→ What you will do
Could the lines from the top of the material to the line that contains "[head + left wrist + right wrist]" be retyped exactly, both included and pictures omitted?

→ Input data

###

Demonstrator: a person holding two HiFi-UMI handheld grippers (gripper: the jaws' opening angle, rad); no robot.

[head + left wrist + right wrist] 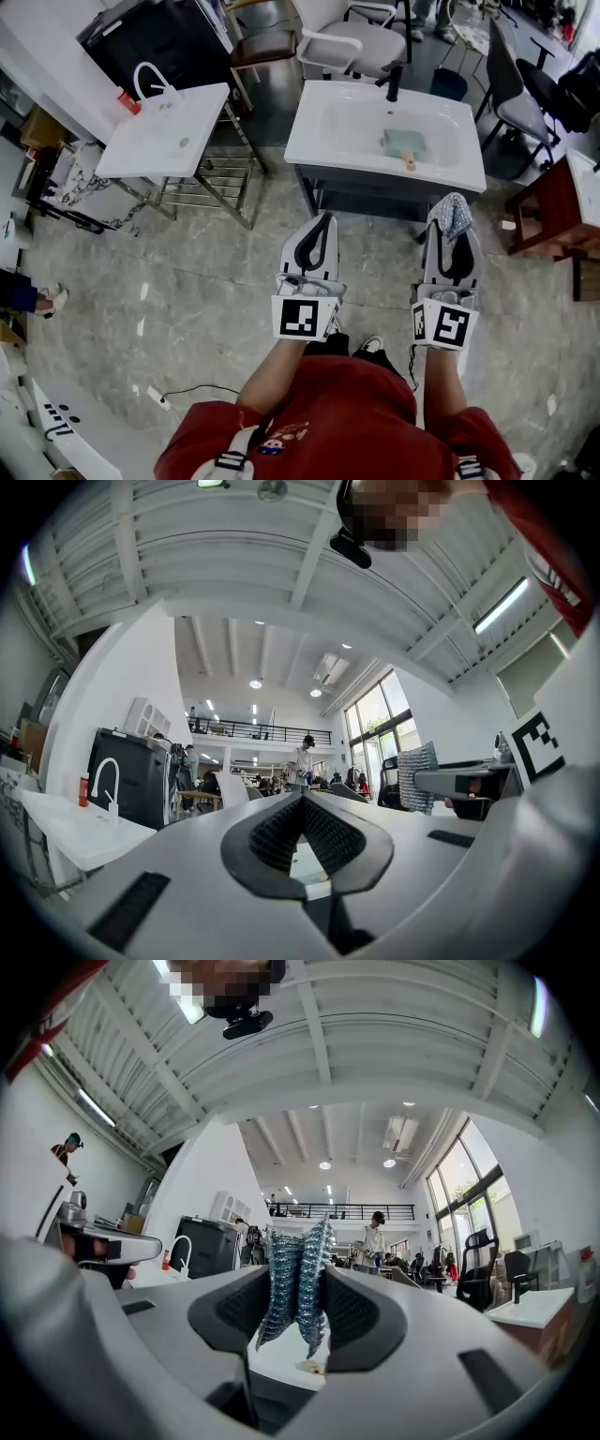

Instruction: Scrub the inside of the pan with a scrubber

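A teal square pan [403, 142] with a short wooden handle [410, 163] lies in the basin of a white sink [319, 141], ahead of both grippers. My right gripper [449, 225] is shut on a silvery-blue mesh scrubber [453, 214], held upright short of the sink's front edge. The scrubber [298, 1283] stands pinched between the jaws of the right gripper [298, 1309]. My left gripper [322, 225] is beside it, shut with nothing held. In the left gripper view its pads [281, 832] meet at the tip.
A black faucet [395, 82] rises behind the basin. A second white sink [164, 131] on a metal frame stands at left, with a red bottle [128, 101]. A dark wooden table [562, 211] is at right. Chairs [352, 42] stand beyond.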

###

→ Output for this exercise
Demonstrator: a person holding two HiFi-UMI handheld grippers (gripper: the jaws' opening angle, rad); no robot.

[head + left wrist + right wrist] 

This answer is complete.